Last night I had a modestly lucid dream. I felt myself able to "low-key" fly, to hover a bit above the ground. In the midst of the dream, as I hovered a few inches above the ground, I realized I was dreaming. I decided to take advantage of the flight. I caused myself to lift up a goodish way off the ground, in order to enjoy the flight. I gained a bit of altitude, when I stopped gaining altitude. I woke up in mid-air.

I'm quite busy at work. I like being quite busy, in general but not always in a specific situation. At lunch, I walked in Heritage Park in Sachse. The weather hinted rain but the hint remained a wordless glance, not quite followed-through.

I ate two slices of pepperoni buffet pizza, broccoli and carrots for lunch. On the way home, I stopped by Hoblitzelle Park in Plano to walk around. I'm continuing to read Faith Colburn's "Prairie Landscapes" at a clip of roughly 15 digital pages a day.

We'll see if I need to work all weekend. Tonight I ate a Smartpops popcorn cake flavored with sea salt. The president pulled out of the Paris Accord, which seems improvident to me. We watched a George Gently mystery after a dinner of ginger chicken and quinoa.

A PBS local TV station short is playing now discussing racism and segregation in Denton, Texas in the 1960s and early 1970s. I recall the fading but ever-present vestiges of segregation in my own childhood.  From grades 1 through 4, I attended schools which were substantially segregated, A few African-American children attended our school, under a system which permitted modest, cosmetic integration to mask the over-riding institutional segregation practiced by the school district. Full integration did not happen in my school until I reached fifth grade.
Until I was a teenager, the movie theater practiced "balcony segregation", in which African-American patrons had to enter by a different door and sit in the balcony.  Our local baseball teams were whites-only. Things changed for the better before I was 16, but 40 years later, it remains a slow process, not an accomplishment. When I first began to travel to Los Angeles for business, I was surprised by the effects of segregation and embedded racism in this area far removed from my native south.

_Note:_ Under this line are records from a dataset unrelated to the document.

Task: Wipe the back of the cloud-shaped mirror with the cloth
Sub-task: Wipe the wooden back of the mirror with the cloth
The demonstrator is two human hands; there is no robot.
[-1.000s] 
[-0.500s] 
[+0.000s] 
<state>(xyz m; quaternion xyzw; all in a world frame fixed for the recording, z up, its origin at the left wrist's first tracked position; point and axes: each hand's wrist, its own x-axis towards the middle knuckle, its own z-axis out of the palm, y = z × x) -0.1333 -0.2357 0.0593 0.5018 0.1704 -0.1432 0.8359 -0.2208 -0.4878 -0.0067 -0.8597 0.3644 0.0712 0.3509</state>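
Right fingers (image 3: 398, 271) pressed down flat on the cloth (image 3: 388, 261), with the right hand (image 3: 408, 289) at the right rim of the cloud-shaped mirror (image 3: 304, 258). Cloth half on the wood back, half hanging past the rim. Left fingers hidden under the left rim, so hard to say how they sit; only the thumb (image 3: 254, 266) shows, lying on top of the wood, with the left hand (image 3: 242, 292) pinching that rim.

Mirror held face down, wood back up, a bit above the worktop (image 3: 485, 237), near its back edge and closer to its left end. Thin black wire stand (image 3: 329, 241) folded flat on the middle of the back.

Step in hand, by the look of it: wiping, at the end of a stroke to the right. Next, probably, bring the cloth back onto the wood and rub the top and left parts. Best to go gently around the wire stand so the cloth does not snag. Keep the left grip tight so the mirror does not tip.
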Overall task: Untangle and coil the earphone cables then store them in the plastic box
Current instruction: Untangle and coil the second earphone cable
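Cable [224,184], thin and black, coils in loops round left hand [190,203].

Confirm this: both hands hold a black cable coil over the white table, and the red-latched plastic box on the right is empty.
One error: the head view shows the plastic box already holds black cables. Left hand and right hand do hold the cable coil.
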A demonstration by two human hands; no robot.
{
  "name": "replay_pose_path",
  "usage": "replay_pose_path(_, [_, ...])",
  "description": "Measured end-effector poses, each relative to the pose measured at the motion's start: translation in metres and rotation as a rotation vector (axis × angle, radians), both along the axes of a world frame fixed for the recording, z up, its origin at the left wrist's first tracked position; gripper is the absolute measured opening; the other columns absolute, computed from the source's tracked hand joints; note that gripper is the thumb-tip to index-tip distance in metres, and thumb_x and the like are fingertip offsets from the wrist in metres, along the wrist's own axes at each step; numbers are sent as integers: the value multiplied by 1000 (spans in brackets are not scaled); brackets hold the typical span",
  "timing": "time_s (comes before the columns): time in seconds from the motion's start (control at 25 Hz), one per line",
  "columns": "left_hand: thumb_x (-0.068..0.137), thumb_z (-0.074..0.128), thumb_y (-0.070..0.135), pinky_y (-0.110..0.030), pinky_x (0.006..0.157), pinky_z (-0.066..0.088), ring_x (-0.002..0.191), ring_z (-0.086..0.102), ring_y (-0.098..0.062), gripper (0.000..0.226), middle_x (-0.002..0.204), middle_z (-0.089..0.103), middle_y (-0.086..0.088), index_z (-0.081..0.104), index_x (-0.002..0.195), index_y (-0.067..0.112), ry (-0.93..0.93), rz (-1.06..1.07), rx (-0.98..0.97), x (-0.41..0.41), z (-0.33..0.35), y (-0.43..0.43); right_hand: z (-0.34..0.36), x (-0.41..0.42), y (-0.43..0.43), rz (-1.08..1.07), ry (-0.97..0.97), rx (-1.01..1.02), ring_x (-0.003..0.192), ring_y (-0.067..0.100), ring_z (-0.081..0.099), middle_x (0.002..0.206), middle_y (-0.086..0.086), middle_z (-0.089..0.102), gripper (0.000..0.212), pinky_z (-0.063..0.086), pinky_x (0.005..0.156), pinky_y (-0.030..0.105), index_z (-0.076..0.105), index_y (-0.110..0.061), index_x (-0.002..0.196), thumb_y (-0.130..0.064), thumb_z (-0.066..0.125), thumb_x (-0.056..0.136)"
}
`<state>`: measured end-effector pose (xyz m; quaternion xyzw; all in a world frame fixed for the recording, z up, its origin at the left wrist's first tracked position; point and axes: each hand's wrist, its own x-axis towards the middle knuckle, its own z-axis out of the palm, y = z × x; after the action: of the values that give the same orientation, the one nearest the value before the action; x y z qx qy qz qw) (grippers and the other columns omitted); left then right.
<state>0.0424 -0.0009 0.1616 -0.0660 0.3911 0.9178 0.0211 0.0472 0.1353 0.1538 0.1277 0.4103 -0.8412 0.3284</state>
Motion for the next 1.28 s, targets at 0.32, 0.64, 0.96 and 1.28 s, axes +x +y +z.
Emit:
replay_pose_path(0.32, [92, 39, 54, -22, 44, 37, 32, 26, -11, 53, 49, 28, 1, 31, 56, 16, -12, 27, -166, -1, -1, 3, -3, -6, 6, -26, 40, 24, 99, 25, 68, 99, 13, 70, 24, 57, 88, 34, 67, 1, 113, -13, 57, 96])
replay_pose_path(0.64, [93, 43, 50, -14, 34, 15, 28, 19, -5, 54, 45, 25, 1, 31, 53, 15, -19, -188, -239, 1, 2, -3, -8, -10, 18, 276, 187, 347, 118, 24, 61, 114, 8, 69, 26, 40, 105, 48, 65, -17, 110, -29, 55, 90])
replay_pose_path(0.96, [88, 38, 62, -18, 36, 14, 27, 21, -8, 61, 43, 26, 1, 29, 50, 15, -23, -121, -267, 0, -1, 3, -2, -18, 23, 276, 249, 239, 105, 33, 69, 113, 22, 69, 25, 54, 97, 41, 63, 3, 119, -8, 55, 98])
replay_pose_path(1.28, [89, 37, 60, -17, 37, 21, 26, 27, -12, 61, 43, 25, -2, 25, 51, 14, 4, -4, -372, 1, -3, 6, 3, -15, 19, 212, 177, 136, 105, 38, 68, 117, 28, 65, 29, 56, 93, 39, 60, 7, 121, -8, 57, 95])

As I drove to work today, I asked Google voice if it could play the Allman Brothers song "Ramblin' Man". My phone began playing a live recording of a different 1973 Allman Brothers song followed by a song called "ramblin' man" which was not the standard.

Maybe I should have asked for "Whippin' Post", but I might have gotten "whip it".

 I asked Google Voice if it could play "This Town Ain't Big Enough for Both of US', whereupon my phone played Sparks' "Marry Me" followed by Lene Lovich's "Lucky Number" followed by T. Rex's "Bang a Gong".  I noticed that the name of the station was "this town ain't big enough for both of us".